Comment by Richard Ordowich on March 7, 2014 at 2:27am

Interesting debate that cannot be solved with data. And herein lies an interesting challenge. How valuable is data to decision making in business, government and everyday life? I think that is a question "real" data scientist should ponder and research. Others who work with data remain statisticians, business analysts and data pushers.

Those employed in the manipulation of data of course have to protect their brand. Vendors of products need to sell their wares and writers, consultants, conference speakers also have a bias to keep the marketing of the criticalness of data alive.

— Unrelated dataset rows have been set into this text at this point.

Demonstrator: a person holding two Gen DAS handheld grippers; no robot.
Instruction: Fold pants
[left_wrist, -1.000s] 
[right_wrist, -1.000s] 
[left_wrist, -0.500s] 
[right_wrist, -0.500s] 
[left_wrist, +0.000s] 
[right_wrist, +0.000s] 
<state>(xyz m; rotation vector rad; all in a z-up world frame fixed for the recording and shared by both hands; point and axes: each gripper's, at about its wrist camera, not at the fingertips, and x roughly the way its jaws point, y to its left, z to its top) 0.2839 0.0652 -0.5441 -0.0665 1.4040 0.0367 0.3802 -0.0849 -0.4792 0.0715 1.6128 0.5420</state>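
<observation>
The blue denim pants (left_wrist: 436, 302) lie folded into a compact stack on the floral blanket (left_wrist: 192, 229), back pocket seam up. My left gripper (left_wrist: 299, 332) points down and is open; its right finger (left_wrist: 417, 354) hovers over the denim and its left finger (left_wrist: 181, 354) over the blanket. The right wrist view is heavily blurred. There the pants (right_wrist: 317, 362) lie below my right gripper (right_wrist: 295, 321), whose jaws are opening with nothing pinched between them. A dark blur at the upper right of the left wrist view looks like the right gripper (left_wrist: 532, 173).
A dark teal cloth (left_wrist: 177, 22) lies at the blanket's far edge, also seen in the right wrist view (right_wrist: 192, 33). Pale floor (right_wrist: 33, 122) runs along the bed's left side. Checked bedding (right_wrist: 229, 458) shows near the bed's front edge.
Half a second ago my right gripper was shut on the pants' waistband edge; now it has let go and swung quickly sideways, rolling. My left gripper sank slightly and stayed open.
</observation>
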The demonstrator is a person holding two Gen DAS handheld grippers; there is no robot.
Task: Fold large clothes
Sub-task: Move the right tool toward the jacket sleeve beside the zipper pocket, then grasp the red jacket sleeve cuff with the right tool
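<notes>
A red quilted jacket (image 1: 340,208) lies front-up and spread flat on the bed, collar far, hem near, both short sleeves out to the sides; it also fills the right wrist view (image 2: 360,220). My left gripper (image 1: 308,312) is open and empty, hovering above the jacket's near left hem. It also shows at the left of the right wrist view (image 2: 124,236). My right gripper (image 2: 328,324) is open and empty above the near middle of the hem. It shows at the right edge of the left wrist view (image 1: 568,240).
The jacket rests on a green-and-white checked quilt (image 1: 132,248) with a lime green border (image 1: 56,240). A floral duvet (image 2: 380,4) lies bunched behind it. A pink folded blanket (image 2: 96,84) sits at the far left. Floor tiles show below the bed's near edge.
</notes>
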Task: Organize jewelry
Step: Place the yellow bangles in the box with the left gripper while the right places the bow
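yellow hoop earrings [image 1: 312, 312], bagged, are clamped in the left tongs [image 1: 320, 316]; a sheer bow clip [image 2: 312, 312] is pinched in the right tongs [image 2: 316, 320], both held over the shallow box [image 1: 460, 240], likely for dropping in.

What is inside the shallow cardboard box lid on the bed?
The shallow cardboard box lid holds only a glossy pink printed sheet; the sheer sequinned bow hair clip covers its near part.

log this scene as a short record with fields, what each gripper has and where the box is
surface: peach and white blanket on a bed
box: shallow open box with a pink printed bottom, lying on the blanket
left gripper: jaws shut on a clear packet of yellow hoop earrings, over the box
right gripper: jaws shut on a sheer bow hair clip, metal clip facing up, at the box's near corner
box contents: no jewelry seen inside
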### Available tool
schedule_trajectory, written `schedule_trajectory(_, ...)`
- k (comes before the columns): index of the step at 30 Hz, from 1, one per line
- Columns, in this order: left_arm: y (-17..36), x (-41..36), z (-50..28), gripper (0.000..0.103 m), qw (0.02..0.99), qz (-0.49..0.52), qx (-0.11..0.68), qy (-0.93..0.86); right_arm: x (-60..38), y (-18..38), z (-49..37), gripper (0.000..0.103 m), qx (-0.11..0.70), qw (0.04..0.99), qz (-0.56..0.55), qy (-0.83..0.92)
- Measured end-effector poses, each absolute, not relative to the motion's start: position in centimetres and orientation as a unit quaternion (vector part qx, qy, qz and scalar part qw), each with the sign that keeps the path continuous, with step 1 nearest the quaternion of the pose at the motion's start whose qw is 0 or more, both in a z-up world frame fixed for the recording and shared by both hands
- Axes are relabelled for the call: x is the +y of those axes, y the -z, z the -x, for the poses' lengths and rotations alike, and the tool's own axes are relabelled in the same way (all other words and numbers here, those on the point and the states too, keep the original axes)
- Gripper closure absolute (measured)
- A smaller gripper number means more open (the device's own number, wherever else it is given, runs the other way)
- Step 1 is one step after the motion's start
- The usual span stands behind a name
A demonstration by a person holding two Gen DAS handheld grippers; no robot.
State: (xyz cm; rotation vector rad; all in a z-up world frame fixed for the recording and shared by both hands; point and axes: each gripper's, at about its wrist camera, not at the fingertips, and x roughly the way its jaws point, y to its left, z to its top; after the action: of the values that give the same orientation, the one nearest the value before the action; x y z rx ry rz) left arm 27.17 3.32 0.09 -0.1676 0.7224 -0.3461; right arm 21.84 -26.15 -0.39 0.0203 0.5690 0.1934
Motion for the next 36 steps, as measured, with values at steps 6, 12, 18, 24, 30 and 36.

Suggesting that companies will perish and die without data and data scientist is the use of fear to convince people. The other method, the opportunity sell is also over played in the data sphere. "look what you can do with data?" "You have to be an idiot not to be taking advantage of data", are some of the shrill cries we see.

 Are data scientists dead? The first question is "who's asking" and why. Like most questions there is a desired outcome or hypothesis and a "data scientist" would ponder the question and questioner before collecting data to answer the question. The answer lies somewhere perhaps but there are few that present data to support their claims.  The answer we get is yes and no based solely on opinion with little data to back up either argument.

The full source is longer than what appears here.